## What is required
Retype each line of the material exactly, please, skipping any picture in it.

## Supplied material
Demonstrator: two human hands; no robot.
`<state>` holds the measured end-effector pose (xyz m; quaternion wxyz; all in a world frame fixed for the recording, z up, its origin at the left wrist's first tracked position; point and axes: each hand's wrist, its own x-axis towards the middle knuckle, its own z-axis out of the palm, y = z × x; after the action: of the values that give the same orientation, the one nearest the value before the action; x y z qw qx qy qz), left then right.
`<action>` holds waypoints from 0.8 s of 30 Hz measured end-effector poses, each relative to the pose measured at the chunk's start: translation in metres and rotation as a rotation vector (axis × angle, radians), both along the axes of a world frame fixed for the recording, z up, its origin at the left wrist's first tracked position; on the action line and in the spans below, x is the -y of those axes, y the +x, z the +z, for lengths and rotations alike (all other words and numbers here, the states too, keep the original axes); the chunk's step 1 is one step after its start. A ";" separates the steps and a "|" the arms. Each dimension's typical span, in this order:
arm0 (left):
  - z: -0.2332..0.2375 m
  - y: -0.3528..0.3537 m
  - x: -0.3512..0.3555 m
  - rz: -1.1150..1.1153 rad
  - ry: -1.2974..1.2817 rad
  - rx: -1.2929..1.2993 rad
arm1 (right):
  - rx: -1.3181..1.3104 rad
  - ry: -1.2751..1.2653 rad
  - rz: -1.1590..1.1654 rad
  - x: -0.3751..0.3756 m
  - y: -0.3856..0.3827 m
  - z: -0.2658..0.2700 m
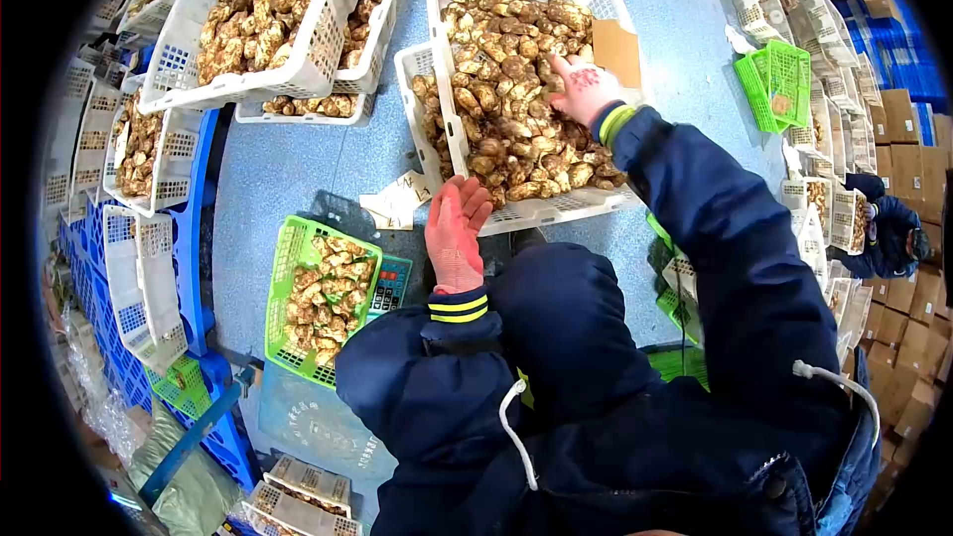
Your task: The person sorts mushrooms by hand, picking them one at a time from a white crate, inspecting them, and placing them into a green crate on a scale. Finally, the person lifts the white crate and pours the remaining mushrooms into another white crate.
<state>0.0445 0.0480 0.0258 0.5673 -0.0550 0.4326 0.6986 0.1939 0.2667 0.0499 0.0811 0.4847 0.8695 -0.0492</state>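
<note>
A large white crate (635, 35) full of brown, knobbly root-like pieces (511, 89) stands in front of me. My right hand (584, 89), in a pale glove with red marks, rests on the pieces near the crate's right side; its fingertips are partly hidden among them. Just outside the near left corner of the crate is my left hand (458, 233), in a reddish glove, palm up with bent fingers and nothing visible in it. Below and left of it, a green basket (281, 313) holds paler pieces with some green bits, beside a teal keypad device (389, 283).
Stacked white crates (164, 89) of similar pieces fill the upper left. Marked paper scraps (395, 202) lie on the blue floor (268, 179). A green basket (772, 87) and more crates line the right, where a person in dark clothes (893, 238) is near cardboard boxes (908, 154).
</note>
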 end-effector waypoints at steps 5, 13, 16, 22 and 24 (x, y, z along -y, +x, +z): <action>-0.001 -0.002 0.000 -0.001 -0.001 0.017 | 0.132 -0.316 -0.035 -0.011 0.004 -0.026; 0.000 0.000 0.001 -0.026 0.005 -0.002 | 0.081 -0.272 0.063 -0.007 0.023 -0.011; -0.005 -0.004 0.003 -0.024 -0.003 0.003 | 0.216 -0.180 0.258 -0.014 0.004 -0.029; -0.003 -0.003 0.001 -0.040 -0.005 -0.012 | 0.283 -0.196 0.326 -0.004 0.000 -0.056; -0.004 -0.004 0.001 -0.038 -0.011 -0.013 | 0.295 -0.260 0.270 0.014 0.008 -0.053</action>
<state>0.0406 0.0468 0.0221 0.5773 -0.0455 0.4411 0.6856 0.2020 0.2525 -0.0036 0.2748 0.3516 0.8915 -0.0780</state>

## Expected answer
Demonstrator: two human hands; no robot.
`<state>` holds the measured end-effector pose (xyz m; quaternion wxyz; all in a world frame fixed for the recording, z up, its origin at the left wrist's first tracked position; point and axes: each hand's wrist, its own x-axis towards the middle knuckle, its own z-axis out of the palm, y = z × x; after the action: of the values that give the same orientation, the one nearest the value before the action; x y z qw qx qy qz), left then right.
`<action>` holds waypoints from 0.8 s of 30 Hz measured end-effector poses, each relative to the pose measured at the chunk's start: translation in metres and rotation as a rotation vector (axis × angle, radians), both along the axes of a world frame fixed for the recording, z up, its origin at the left wrist's first tracked position; on the action line and in the spans below, x is the -y of those axes, y the +x, z the +z, for lengths and rotations alike (all other words and numbers here, the states too, keep the original axes); the chunk's step 1 is one step after its start. A ";" separates the steps and a "|" the arms. Each dimension's typical span, in this order:
arm0 (left):
  - z: -0.2332..0.2375 m
  - y: -0.3528..0.3537 m
  - x: -0.3512..0.3555 m
  - rz: -1.1150..1.1153 rad
  - ry: -1.2974..1.2817 rad
  - rx: -1.2929..1.2993 rad
arm1 (right):
  - rx: -1.3181..1.3104 rad
  - ry: -1.2751..1.2653 rad
  - rz: -1.1590..1.1654 rad
  - x: -0.3751..0.3756 m
  - y: -0.3856..0.3827 m
  - z: -0.2658..0.2700 m
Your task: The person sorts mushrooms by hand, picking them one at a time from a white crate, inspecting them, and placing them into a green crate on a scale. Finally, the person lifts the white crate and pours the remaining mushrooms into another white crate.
<state>0.0445 0.0480 0.0258 0.5673 -0.0550 0.4326 0.6986 0.1939 0.2667 0.0499 0.0811 0.4847 0.8695 -0.0492</state>
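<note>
A large white crate (635, 35) full of brown, knobbly root-like pieces (511, 89) stands in front of me. My right hand (584, 89), in a pale glove with red marks, rests on the pieces near the crate's right side; its fingertips are partly hidden among them. Just outside the near left corner of the crate is my left hand (458, 233), in a reddish glove, palm up with bent fingers and nothing visible in it. Below and left of it, a green basket (281, 313) holds paler pieces with some green bits, beside a teal keypad device (389, 283).
Stacked white crates (164, 89) of similar pieces fill the upper left. Marked paper scraps (395, 202) lie on the blue floor (268, 179). A green basket (772, 87) and more crates line the right, where a person in dark clothes (893, 238) is near cardboard boxes (908, 154).
</note>
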 end-effector waypoints at steps 5, 13, 16, 22 and 24 (x, y, z along -y, +x, +z): <action>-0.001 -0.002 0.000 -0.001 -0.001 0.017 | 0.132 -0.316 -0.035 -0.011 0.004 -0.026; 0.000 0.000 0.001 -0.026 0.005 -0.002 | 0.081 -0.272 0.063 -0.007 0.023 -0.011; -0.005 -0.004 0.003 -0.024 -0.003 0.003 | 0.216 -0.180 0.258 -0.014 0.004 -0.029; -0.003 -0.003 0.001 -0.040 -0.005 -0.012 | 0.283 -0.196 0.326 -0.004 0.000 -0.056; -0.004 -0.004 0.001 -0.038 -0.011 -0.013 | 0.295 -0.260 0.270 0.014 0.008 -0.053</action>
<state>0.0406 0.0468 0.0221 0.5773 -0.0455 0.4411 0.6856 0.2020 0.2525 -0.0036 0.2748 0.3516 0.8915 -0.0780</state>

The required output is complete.